Além das mudanças comportamentais patrocinadas por Mujica, sua retórica chamou atenção por onde passou. Defensor e adepto de uma vida simples e sem luxos, alertou para os males do consumismo e para os riscos que o capitalismo impõe para o futuro do planeta.
Um alerta para o futuro
Um de seus discursos mais conhecidos foi feito na Assembleia-Geral da ONU em 2013, com trechos como os a seguir:
“Me angustia, e como, o amanhã que não verei, e pelo qual me comprometo. Sim, é possível um mundo com uma humanidade melhor, mas talvez, hoje, a primeira tarefa seja cuidar da vida.
Mas sou do sul e venho do sul, a esta Assembleia, carrego inequivocamente os milhões de compatriotas pobres, nas cidades, nos desertos, nas selvas, nos pampas, nas depressões da América Latina pátria de todos que está se formando.

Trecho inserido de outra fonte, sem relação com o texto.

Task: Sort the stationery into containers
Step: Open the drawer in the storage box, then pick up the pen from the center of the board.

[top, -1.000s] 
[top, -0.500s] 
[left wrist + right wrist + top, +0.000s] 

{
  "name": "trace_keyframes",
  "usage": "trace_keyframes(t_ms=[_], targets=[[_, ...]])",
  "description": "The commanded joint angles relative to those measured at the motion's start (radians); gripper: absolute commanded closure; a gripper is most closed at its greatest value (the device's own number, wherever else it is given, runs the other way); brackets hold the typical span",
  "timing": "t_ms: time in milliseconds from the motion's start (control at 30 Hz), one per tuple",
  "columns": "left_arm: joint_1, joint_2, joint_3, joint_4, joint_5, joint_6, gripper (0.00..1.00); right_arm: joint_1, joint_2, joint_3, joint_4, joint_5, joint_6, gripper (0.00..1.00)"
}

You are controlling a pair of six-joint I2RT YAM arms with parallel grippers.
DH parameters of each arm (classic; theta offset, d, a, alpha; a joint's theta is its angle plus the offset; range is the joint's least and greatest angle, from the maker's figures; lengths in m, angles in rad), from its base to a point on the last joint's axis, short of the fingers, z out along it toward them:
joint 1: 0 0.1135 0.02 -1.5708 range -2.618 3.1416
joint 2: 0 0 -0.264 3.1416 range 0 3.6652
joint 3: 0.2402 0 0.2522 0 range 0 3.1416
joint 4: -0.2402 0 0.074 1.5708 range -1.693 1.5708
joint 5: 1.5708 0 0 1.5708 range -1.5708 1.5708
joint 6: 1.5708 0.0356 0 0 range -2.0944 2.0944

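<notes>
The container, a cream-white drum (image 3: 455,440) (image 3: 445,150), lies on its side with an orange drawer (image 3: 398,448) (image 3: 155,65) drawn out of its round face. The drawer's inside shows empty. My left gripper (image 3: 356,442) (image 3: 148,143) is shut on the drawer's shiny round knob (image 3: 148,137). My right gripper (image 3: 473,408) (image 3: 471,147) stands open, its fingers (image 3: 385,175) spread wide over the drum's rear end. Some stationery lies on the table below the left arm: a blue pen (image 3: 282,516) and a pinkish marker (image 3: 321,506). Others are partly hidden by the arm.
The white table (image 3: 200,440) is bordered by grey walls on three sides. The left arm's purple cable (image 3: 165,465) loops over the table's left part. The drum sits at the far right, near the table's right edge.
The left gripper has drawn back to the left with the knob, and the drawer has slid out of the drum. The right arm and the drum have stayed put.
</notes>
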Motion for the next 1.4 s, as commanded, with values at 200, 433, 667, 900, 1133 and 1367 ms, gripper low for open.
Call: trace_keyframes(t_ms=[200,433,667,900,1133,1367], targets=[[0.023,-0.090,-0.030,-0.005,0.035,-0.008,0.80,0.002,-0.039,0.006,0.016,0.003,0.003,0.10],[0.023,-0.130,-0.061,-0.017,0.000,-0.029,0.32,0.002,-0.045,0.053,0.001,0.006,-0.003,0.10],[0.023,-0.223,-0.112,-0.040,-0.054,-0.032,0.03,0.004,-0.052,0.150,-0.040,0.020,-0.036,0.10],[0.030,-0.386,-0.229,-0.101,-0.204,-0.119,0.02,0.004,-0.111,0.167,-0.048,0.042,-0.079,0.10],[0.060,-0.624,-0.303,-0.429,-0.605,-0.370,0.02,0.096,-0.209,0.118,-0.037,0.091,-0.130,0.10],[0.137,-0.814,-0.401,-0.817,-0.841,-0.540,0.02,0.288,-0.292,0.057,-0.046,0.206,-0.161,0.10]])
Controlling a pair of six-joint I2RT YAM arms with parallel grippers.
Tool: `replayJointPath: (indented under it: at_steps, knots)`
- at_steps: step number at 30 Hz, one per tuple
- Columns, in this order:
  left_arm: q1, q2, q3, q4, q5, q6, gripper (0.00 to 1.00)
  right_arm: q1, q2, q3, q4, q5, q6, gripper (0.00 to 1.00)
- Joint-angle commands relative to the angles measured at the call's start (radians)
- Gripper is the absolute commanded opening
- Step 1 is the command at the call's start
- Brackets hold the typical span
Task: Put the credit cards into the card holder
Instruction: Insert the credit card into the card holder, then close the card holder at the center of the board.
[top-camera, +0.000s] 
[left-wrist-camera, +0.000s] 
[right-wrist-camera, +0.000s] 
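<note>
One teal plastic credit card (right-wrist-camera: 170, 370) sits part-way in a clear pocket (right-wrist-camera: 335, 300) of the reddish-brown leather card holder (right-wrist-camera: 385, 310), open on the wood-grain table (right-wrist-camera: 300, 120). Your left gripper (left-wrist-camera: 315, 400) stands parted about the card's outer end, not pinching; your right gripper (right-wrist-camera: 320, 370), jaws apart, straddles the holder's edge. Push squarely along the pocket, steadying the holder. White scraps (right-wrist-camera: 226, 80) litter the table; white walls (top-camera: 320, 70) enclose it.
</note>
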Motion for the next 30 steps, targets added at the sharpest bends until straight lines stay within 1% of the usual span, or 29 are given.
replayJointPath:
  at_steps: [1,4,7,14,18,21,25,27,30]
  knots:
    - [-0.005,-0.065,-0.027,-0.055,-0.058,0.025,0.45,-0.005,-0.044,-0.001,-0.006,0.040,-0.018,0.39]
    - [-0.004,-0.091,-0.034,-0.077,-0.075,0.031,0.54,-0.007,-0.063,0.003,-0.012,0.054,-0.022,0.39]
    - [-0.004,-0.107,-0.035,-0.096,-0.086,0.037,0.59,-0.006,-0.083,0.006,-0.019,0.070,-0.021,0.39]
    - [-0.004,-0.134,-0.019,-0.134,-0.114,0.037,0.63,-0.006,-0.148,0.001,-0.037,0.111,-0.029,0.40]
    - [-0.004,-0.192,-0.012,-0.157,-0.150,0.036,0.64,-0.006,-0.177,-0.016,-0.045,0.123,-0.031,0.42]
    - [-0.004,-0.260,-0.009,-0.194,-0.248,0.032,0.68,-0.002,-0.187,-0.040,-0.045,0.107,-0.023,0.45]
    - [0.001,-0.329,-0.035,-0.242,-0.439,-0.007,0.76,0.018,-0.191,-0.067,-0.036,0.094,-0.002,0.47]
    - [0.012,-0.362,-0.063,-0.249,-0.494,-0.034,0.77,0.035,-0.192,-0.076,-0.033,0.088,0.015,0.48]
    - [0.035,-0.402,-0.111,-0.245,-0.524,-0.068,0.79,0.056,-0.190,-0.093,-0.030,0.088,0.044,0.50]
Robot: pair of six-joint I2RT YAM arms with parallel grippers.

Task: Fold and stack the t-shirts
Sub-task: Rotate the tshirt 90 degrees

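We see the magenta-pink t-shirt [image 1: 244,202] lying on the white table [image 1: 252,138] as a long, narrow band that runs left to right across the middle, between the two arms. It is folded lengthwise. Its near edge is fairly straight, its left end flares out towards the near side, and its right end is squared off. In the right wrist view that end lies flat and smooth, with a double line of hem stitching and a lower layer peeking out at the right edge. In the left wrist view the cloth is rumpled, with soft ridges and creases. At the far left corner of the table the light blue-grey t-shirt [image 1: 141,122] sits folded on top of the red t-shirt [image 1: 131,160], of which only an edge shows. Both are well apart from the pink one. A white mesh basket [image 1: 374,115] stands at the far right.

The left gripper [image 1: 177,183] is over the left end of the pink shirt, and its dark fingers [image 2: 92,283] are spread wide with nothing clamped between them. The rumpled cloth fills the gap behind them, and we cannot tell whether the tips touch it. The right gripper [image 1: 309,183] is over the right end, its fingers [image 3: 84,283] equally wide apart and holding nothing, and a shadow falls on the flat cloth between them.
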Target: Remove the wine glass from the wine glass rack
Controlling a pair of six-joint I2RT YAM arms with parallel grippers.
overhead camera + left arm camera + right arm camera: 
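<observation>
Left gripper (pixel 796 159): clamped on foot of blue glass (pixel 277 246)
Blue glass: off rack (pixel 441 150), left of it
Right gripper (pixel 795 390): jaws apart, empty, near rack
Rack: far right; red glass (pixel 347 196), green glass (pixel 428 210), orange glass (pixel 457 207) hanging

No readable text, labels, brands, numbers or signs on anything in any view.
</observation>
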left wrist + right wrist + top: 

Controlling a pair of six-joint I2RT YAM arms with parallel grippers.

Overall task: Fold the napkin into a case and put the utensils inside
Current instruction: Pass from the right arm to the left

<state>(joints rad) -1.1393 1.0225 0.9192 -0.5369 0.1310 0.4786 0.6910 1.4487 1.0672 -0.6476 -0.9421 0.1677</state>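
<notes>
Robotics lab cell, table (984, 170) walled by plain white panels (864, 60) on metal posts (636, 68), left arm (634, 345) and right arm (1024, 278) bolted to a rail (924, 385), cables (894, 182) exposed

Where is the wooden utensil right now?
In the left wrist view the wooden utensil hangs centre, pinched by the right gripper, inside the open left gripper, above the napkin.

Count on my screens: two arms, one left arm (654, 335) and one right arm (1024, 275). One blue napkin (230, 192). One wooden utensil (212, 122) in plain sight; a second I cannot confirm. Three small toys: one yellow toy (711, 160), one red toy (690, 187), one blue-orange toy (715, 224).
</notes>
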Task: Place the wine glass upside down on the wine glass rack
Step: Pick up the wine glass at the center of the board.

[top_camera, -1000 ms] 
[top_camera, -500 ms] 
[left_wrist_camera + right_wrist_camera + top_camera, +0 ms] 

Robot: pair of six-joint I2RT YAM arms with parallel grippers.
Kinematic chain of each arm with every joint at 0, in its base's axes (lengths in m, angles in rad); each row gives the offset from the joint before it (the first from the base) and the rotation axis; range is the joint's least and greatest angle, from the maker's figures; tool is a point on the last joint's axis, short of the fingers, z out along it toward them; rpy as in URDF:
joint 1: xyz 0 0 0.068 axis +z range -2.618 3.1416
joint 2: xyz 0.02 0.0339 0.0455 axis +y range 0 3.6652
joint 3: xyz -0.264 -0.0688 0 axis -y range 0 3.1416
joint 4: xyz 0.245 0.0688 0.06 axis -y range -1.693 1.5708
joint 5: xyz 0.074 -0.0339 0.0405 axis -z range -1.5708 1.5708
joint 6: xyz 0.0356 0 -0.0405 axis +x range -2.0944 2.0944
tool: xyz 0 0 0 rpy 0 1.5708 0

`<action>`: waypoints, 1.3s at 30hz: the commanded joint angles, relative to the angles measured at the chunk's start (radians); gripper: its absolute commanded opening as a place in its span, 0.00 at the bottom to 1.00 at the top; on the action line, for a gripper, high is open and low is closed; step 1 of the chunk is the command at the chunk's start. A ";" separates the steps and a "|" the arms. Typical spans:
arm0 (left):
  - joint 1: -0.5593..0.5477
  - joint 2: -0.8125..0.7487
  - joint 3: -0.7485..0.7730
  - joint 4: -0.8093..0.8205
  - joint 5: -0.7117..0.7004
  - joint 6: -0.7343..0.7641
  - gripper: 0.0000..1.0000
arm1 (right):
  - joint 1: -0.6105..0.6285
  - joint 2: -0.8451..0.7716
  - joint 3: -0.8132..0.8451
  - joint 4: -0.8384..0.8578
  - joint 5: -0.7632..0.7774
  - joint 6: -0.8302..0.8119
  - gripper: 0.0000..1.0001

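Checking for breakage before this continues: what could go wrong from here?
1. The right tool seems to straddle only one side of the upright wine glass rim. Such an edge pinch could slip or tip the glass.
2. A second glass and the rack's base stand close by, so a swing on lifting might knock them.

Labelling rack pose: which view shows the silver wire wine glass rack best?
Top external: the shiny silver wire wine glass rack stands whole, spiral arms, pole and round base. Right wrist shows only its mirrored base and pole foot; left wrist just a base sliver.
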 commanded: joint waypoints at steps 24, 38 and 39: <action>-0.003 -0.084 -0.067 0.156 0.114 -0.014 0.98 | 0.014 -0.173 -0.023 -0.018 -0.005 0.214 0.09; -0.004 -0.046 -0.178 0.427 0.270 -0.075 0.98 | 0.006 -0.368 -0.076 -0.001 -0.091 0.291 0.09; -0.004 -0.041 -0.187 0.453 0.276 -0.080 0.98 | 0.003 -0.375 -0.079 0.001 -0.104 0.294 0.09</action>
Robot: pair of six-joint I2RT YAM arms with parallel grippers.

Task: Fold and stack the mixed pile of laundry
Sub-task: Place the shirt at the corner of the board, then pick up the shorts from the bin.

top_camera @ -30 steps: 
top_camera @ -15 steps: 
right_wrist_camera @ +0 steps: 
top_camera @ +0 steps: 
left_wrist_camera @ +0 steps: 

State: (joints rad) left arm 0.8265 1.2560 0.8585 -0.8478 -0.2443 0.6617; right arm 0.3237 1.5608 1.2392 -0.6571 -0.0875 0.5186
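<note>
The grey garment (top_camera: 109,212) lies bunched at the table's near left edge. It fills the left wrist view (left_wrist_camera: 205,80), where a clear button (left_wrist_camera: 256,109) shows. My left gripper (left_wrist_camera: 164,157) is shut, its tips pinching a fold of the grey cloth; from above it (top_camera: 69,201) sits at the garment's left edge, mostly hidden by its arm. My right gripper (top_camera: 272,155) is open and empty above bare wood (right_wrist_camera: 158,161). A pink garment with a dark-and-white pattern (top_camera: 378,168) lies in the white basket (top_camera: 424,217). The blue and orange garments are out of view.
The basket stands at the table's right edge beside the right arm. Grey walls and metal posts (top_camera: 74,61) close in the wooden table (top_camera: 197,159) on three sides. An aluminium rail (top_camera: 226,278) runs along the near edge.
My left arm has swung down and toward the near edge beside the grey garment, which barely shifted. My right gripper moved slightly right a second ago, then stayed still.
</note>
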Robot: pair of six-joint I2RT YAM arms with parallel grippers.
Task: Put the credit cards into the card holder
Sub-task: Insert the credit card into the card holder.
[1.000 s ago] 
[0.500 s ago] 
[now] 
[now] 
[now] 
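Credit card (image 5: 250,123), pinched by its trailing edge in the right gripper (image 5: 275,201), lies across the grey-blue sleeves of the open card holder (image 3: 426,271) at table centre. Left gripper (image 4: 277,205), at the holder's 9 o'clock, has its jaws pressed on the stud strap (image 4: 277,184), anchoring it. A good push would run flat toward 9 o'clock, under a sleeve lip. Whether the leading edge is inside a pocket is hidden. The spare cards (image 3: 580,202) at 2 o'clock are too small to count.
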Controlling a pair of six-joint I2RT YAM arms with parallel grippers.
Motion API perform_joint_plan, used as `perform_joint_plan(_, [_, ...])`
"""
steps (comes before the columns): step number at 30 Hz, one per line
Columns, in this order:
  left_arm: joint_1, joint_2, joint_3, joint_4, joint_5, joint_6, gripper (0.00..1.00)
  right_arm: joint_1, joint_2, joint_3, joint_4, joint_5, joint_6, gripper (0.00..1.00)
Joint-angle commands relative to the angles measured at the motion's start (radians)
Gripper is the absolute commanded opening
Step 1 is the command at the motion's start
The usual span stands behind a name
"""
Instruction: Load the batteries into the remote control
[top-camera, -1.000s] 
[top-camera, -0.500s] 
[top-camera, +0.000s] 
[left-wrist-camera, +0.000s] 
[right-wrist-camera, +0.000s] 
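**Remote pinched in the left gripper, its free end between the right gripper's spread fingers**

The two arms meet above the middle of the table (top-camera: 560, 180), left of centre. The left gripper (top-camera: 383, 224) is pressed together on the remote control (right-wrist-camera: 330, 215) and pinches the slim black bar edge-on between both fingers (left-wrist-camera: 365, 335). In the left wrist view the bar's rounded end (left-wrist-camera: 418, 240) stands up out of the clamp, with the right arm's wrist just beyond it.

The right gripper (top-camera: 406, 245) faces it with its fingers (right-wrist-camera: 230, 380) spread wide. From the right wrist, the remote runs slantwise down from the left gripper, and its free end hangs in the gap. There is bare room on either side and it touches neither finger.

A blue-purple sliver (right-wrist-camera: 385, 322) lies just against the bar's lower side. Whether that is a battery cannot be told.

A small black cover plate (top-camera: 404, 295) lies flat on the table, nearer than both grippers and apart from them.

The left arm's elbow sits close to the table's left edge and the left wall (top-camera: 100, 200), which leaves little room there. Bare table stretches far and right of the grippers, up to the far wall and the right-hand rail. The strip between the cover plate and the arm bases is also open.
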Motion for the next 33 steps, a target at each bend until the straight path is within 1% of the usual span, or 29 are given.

Parece que nascemos apenas para consumir e consumir e, quando não podemos, nos enchemos de frustração, pobreza e até autoexclusão.
O certo, hoje, é que, para gastar e enterrar os detritos nisso que se chama pela ciência de poeira de carbono, se aspirarmos nesta humanidade a consumir como um americano médio, seriam imprescindíveis três planetas para poder viver.
Nossa civilização montou um desafio mentiroso e, assim como vamos, não é possível satisfazer esse sentido de esbanjamento que se deu à vida. Isso se massifica como uma cultura de nossa época, sempre dirigida pela acumulação e pelo mercado.
Prometemos uma vida de esbanjamento, e, no fundo, constitui uma conta regressiva contra a natureza, contra a humanidade no futuro. Civilização contra a simplicidade, contra a sobriedade, contra todos os ciclos naturais.
O pior: civilização contra a liberdade que supõe ter tempo para viver as relações humanas, as únicas que transcendem: o amor, a amizade, aventura, solidariedade, família.”